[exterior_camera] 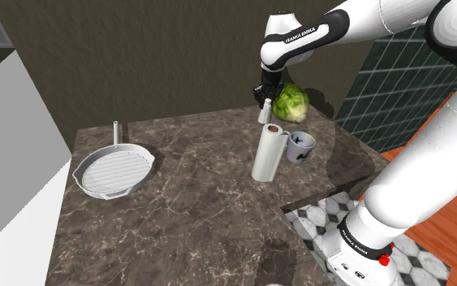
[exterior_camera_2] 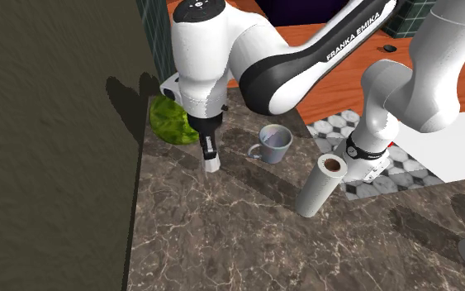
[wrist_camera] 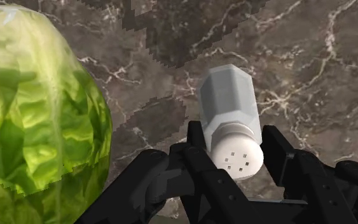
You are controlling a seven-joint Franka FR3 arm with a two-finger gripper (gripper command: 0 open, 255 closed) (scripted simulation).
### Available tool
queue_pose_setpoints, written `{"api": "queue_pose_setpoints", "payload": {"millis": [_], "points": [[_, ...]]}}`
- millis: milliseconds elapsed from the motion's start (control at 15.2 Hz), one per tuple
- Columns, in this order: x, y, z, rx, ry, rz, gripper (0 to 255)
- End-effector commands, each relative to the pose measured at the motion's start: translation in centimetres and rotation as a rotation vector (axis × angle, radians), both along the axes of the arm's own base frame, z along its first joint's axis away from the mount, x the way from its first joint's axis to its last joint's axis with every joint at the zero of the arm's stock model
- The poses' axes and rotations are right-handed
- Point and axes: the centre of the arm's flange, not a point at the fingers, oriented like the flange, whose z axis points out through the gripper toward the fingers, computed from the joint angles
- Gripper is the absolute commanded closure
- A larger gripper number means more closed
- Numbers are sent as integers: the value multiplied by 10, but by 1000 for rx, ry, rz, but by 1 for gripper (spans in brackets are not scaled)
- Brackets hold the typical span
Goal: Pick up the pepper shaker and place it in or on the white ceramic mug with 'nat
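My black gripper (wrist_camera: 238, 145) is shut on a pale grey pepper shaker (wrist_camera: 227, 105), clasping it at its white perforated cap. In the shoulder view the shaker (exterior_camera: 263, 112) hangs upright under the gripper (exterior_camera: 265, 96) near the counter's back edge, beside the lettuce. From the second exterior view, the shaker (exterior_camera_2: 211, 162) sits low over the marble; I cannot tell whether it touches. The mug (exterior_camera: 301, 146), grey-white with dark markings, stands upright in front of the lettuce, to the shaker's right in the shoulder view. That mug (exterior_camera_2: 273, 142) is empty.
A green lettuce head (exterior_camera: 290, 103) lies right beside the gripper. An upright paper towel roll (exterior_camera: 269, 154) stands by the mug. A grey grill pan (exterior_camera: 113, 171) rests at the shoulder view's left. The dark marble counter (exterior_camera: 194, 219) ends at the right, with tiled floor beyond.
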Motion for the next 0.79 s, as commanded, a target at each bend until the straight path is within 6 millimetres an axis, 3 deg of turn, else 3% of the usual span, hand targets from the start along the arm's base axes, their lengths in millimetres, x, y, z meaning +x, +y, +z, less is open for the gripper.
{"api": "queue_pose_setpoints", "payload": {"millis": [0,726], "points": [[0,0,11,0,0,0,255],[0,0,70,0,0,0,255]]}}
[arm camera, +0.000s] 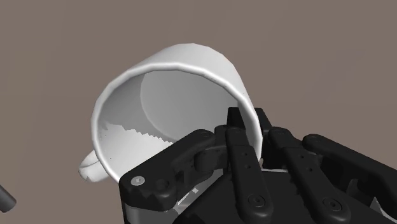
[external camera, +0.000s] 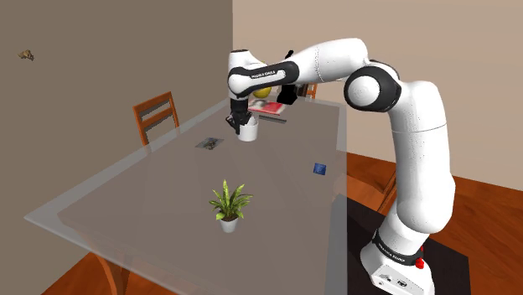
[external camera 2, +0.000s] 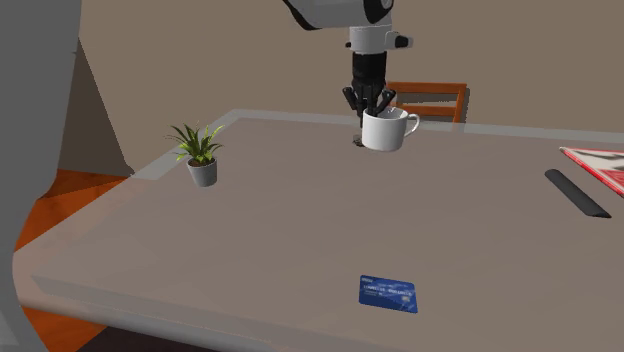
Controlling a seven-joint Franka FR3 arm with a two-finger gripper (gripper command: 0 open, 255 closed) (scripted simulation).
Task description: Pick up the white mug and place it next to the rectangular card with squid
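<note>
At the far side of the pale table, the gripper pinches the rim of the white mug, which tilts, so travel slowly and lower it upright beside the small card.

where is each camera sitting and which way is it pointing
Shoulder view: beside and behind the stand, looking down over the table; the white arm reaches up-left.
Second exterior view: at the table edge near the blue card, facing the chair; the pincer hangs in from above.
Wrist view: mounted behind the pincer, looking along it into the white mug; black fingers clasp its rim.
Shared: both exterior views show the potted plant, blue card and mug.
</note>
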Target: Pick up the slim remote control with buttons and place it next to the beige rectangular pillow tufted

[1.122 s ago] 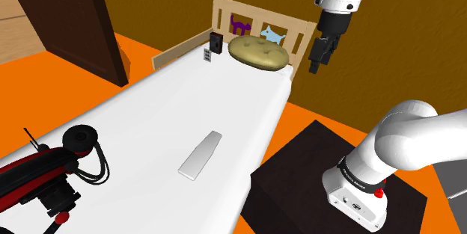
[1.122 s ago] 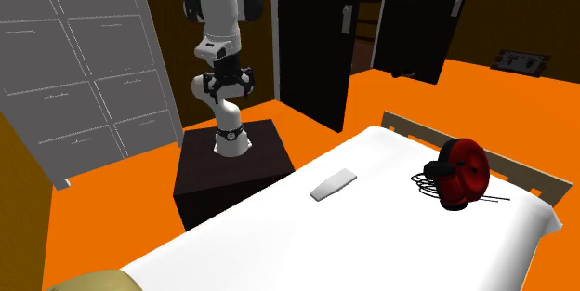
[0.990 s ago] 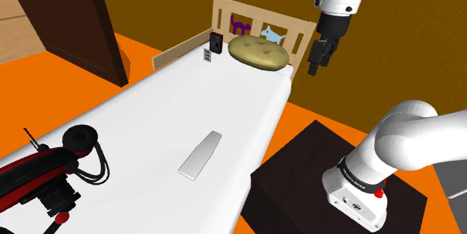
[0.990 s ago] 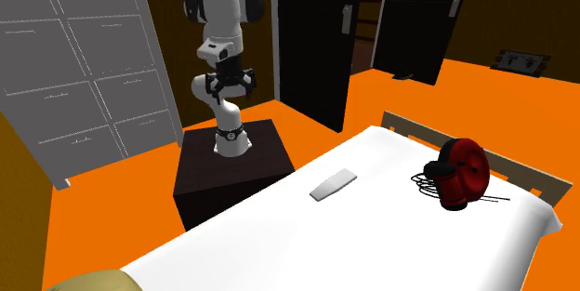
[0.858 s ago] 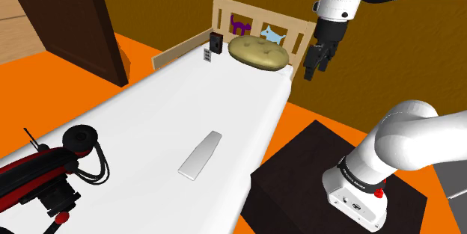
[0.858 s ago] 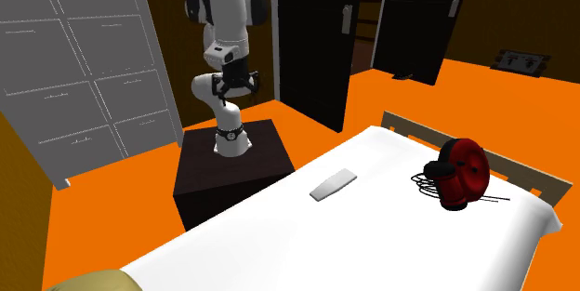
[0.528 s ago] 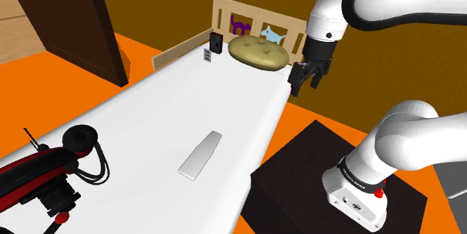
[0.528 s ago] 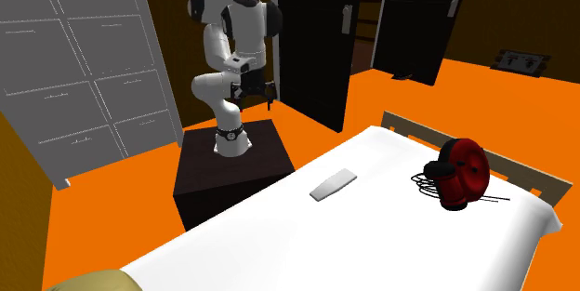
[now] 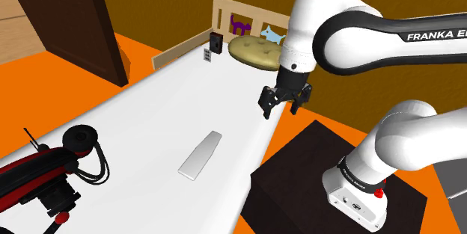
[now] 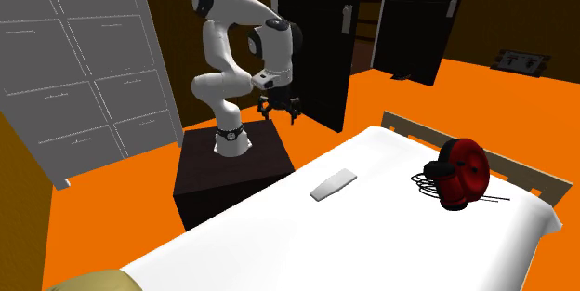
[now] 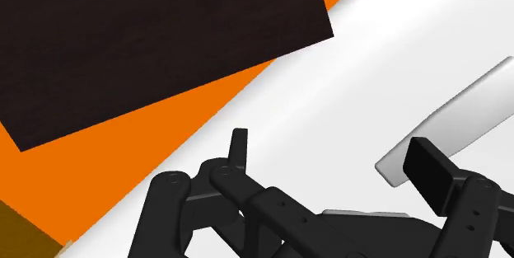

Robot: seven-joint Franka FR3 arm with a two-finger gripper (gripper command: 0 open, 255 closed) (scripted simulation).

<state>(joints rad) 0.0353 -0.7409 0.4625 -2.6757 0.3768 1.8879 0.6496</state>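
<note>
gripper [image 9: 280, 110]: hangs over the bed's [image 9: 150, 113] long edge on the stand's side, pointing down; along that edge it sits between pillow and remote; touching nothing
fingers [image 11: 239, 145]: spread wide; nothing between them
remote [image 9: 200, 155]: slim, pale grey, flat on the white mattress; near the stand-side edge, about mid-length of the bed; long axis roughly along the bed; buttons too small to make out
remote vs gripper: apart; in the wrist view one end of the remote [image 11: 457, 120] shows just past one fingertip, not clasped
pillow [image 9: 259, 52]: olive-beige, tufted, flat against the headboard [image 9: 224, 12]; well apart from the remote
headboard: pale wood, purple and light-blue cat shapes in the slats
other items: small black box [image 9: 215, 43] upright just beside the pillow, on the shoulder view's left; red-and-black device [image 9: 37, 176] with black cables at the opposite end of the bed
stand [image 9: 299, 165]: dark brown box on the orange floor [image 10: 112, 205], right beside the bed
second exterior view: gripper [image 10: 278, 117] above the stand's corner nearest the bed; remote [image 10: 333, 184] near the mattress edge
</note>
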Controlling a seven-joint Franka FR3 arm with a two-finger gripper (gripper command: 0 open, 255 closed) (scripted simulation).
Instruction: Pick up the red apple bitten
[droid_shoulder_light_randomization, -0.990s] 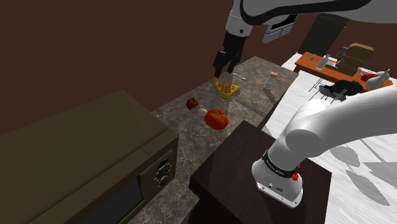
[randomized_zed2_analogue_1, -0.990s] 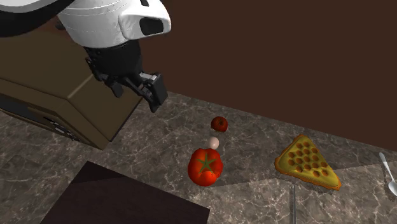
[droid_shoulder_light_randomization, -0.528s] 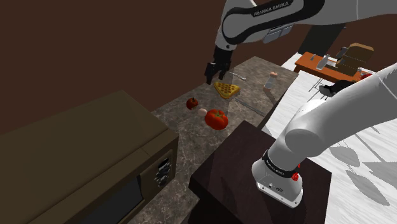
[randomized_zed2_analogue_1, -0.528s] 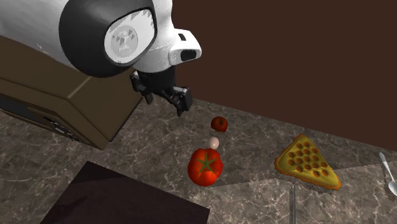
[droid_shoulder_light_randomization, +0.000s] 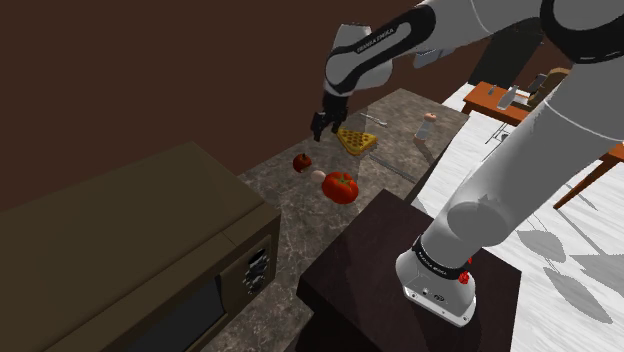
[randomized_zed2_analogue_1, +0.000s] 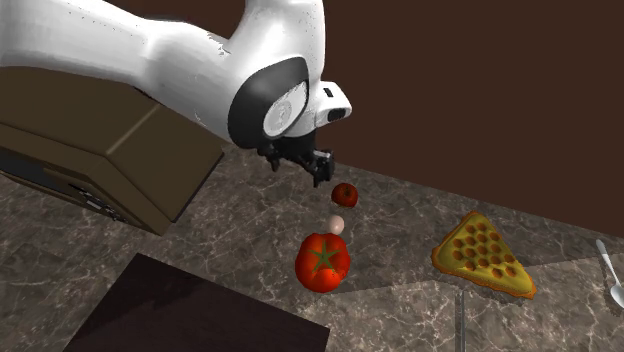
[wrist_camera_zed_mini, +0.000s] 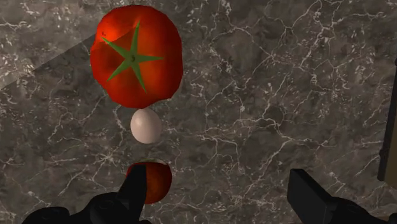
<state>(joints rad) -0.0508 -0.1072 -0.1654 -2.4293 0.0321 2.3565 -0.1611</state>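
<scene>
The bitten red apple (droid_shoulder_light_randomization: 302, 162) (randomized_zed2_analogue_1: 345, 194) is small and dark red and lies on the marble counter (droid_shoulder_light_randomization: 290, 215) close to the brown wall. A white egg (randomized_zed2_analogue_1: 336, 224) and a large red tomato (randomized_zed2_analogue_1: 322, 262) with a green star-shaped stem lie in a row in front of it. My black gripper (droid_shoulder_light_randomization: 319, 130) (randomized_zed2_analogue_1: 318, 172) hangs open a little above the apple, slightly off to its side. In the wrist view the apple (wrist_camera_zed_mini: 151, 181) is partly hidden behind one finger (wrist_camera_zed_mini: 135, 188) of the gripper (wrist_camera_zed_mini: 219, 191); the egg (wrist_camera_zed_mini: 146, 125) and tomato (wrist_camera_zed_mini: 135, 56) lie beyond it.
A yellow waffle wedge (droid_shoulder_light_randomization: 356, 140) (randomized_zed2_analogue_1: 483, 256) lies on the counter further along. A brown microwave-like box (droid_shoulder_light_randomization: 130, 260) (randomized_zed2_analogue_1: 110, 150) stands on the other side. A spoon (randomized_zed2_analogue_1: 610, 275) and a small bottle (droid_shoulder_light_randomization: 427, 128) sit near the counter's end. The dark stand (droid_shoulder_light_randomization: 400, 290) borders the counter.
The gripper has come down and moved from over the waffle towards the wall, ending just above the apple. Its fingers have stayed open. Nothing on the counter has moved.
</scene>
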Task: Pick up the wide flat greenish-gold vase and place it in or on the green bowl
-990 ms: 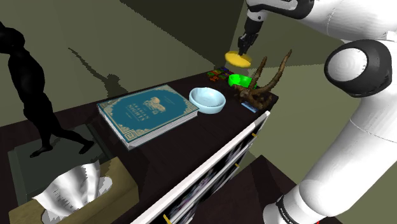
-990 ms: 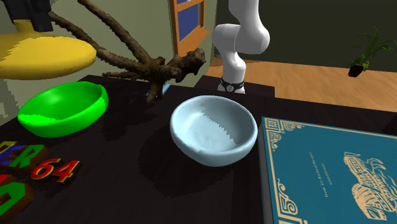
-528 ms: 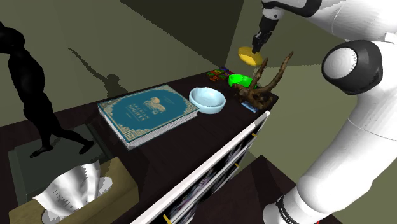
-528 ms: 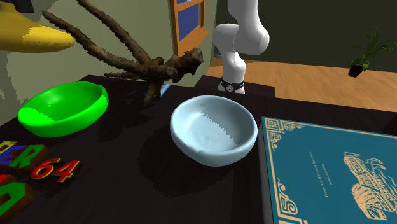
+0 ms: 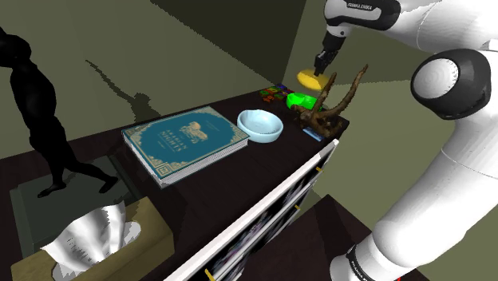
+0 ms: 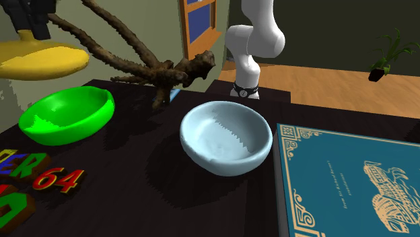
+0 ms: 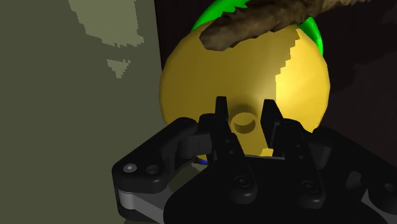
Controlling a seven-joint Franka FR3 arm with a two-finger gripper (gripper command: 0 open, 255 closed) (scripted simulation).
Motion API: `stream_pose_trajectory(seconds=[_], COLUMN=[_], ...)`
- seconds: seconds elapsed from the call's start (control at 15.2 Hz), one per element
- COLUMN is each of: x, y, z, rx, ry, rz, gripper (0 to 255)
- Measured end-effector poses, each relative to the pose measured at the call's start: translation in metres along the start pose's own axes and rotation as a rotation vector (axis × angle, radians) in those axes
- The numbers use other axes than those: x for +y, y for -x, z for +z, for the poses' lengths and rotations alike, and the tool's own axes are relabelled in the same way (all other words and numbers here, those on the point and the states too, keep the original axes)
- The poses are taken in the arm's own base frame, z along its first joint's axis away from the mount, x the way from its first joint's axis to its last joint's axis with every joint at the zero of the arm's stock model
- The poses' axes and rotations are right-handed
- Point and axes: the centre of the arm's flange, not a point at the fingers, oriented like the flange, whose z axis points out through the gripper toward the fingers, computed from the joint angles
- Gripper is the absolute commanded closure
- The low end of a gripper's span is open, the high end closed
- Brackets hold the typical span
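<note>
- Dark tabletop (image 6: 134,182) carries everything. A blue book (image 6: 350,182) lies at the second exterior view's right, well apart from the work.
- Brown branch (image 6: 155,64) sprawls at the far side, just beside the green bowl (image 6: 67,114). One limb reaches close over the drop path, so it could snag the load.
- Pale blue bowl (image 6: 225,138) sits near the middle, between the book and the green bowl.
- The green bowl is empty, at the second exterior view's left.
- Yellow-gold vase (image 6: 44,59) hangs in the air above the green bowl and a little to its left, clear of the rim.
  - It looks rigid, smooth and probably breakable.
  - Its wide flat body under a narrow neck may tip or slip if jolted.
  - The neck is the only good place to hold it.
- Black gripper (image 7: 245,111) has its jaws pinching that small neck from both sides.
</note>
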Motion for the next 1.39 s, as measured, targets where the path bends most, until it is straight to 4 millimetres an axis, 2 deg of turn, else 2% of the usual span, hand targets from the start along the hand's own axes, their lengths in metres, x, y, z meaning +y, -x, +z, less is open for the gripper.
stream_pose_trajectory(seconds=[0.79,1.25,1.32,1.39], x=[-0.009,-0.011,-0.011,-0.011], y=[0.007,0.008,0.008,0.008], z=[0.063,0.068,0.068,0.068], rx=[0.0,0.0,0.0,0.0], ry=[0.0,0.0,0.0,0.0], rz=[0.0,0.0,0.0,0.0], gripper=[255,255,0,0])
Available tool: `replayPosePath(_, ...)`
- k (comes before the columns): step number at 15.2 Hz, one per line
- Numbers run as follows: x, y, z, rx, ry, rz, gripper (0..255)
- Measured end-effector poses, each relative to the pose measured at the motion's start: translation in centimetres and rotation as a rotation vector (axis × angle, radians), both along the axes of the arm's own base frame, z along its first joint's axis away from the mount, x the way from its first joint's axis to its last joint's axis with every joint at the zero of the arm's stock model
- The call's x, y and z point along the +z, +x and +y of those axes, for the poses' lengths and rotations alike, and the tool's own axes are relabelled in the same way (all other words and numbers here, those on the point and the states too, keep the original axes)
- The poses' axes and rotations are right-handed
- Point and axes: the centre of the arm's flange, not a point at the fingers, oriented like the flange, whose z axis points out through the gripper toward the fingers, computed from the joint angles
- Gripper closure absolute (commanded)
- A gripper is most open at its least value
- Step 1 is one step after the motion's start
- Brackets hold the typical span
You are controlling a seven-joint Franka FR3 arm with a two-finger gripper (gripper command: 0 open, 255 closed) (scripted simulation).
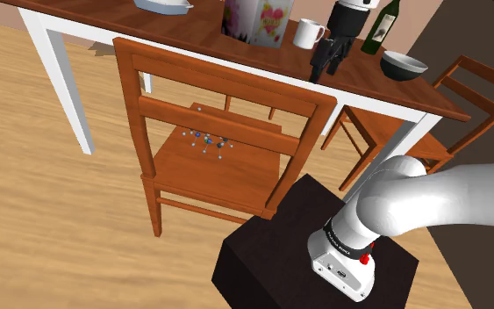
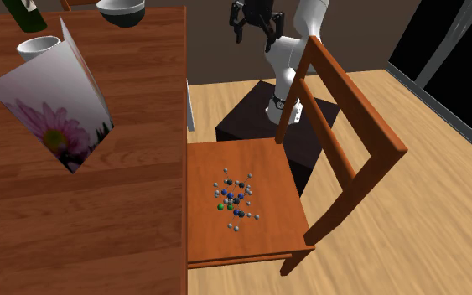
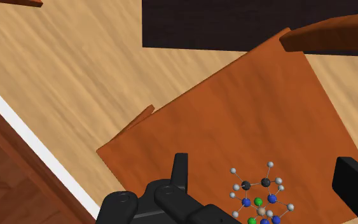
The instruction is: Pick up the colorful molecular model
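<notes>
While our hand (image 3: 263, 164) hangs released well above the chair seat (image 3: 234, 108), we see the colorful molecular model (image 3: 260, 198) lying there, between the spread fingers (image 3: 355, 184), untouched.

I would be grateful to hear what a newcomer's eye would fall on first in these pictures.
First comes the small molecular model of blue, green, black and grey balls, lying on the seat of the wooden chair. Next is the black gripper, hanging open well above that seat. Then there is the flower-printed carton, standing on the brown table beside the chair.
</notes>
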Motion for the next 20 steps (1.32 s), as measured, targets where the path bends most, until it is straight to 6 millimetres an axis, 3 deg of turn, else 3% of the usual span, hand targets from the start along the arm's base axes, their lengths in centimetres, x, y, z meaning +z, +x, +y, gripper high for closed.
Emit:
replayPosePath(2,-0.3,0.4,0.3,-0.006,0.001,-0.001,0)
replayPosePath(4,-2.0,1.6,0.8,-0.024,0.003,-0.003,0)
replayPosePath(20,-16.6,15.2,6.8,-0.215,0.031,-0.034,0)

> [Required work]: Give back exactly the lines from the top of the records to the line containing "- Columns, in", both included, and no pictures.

> [Task solution]:
[exterior_camera] 
[exterior_camera_2] 
[wrist_camera] 
You are controlling a seven-joint Franka FR3 arm with a two-finger gripper (gripper command: 0 open, 255 closed) (scripted simulation).
### Available tool
queue_pose_setpoints, written `{"api": "queue_pose_setpoints", "payload": {"millis": [_], "points": [[_, ...]]}}`
- millis: milliseconds elapsed from the motion's start (control at 15.2 Hz), one per tuple
- Columns, in this order: x, y, z, rx, ry, rz, gripper (0 to 255)

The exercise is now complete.